Ruckles herself, on the other hand, sees the situation differently. She believes that the school's consequences for her actions are demonstrably harsher that they were for other students who have violated the code of conduct, which also bans drinking alcohol, for example, according to The Washington Post. Even more importantly to her, though, is what punishing someone for having a baby instead of having an abortion communicates about the Christian pro-life message, as she told BuzzFeed:
My goal is to make people in the pro-life and Christian community realize that you can be against the killing of babies, but then when the girl chooses to keep her baby and her situation doesn’t meet your standards, you can’t just throw her out. That defeats the whole purpose of being pro-life.
March for Life president Jeanne Mancini told the Post she was "horrified" when she found out that the school won't allow Ruckles to walk at her ceremony.
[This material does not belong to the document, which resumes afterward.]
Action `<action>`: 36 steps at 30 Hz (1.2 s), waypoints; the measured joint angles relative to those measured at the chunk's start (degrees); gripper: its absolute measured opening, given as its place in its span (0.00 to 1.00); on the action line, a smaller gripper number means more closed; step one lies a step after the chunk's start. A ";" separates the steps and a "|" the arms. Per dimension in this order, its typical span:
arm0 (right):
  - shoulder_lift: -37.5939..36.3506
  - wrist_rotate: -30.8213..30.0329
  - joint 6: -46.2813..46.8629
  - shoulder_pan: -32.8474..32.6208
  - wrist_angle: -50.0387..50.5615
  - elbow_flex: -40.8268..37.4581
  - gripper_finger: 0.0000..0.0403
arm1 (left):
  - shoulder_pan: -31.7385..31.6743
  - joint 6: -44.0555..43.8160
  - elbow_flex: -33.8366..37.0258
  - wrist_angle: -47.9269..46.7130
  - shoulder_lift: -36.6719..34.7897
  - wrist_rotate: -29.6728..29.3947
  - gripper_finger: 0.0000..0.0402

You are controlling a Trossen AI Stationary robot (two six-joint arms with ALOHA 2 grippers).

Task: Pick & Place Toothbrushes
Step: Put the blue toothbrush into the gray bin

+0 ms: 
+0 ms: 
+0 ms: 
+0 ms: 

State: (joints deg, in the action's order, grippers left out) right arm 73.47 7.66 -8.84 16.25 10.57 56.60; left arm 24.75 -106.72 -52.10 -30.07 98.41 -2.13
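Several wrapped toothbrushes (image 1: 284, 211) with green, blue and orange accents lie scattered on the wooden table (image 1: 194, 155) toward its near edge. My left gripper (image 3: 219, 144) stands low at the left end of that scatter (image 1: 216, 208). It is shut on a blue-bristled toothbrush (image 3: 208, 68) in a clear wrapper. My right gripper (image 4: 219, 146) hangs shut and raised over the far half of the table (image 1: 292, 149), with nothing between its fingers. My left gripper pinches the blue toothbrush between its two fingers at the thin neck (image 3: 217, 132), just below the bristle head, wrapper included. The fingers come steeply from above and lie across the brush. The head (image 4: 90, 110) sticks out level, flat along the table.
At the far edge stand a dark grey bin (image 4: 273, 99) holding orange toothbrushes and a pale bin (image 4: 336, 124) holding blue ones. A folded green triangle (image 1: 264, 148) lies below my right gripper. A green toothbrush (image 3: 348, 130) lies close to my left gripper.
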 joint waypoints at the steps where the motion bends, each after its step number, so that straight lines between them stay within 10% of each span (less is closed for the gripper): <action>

In her view, observing this could drive more women and girls to have abortions. "Usually when a woman is facing an unwanted pregnancy, especially a young woman, there is a sense of shame that comes into play and can have an impact on her decision and often does," she said, according to the Post.
Of course, Ruckles and others should never feel pressured into having an abortion, under any circumstances. But March for Life considers access to abortion to be "the greatest human rights violation of our time" and seeks to abolish it. Perhaps the best move here would be to respect a student's right to carry a pregnancy to term or to not — whatever is best for her.